In a series $LCR$ circuit $L=3.0\text{H}$, $C=27\mu \text{F}$ and $R=7.4\Omega$. It is desired to improve the sharpness of the resonance of the circuit by reducing its 'full width at half maximum' by a factor of $2$. Suggest a suitable way.

• A. $R$ should be decreased to $3.7\Omega$.
• B. $L$ should be increased to $6H$.
• C. The resonance frequency of the circuit should be doubled.
• D. $C$ should be increased to $54\mu F$.

Answer 1

The correct option is A $R$ should be decreased to $3.7\Omega$.

We know that:

$\frac{{\omega }_0}{2\Delta \omega }=Q$

If we reduce full width at half maximum $\left(2\Delta \omega \right)$ by a factor of $2$, then the new quality factor,

$Q^{\prime }=2Q$

So, the sharpness of the resonance $\left(Q\right)$ will become $2Q$.
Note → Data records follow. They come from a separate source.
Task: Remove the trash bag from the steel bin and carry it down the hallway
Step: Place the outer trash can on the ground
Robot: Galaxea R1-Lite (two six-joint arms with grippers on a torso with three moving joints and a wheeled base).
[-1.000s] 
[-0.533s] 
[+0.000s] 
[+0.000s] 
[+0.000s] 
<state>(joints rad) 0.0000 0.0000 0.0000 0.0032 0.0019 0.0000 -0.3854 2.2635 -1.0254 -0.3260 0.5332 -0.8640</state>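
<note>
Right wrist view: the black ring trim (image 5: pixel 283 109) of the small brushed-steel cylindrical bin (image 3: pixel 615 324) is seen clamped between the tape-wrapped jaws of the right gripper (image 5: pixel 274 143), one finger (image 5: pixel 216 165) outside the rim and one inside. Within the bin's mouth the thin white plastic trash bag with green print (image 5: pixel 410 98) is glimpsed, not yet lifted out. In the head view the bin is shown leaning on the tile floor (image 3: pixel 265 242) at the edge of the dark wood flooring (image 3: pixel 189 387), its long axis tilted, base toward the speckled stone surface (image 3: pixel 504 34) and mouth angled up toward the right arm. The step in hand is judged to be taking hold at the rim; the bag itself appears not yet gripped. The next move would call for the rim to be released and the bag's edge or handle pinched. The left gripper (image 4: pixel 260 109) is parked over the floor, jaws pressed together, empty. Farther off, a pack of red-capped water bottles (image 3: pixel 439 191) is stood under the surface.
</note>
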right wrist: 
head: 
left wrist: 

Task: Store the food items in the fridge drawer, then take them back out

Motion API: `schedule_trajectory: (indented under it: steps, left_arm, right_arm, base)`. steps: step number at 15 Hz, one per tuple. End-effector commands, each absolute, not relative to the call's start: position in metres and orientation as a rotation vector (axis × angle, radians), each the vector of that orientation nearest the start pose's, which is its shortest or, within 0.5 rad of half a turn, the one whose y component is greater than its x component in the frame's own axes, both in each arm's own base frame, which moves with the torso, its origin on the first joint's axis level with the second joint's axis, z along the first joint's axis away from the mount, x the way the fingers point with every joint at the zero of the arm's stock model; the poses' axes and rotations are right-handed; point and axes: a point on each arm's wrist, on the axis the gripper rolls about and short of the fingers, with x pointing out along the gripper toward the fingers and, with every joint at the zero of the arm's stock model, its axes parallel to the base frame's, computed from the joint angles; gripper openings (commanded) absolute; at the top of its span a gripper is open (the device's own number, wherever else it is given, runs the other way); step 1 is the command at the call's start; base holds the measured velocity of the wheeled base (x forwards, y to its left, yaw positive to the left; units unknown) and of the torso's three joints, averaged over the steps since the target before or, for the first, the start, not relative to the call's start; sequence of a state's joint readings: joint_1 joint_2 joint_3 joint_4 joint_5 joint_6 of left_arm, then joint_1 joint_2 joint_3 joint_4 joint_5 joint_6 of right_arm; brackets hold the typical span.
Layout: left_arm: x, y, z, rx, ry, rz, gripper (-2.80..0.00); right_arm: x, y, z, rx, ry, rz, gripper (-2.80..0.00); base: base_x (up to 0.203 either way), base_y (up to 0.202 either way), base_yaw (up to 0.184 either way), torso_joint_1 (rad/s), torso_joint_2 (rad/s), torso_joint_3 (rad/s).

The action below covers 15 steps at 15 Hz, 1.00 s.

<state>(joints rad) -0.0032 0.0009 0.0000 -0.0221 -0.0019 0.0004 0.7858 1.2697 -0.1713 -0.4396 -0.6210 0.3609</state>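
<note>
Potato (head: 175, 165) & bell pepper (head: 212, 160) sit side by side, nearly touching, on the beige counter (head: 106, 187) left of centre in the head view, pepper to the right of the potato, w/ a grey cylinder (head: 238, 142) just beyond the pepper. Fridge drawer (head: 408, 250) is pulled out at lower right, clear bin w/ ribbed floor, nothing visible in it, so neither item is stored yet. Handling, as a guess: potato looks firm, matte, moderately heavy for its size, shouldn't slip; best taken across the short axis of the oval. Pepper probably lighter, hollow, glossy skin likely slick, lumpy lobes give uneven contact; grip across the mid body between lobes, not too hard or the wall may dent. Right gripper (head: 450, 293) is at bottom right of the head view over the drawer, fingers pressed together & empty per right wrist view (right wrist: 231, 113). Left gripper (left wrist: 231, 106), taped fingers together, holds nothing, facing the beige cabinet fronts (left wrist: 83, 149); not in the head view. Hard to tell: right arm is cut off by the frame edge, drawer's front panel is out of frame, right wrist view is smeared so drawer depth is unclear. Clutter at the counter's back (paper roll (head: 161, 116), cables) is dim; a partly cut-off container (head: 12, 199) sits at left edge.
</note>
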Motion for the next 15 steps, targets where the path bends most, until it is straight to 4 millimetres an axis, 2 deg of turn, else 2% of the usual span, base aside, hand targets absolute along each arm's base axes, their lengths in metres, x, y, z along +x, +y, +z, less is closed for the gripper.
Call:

Now, the quality factor is given by:

$Q=\frac{{\omega }_{0}L}{R}$

To increase the quality factor of the circuit by a factor of $2$ without changing the resonance frequency, we have to decrease the value of $R$ to $\frac{R}{2}$.

Therefore, resistance should be decreased to $3.7\Omega$.

Hence, option $\left(A\right)$ is the correct answer.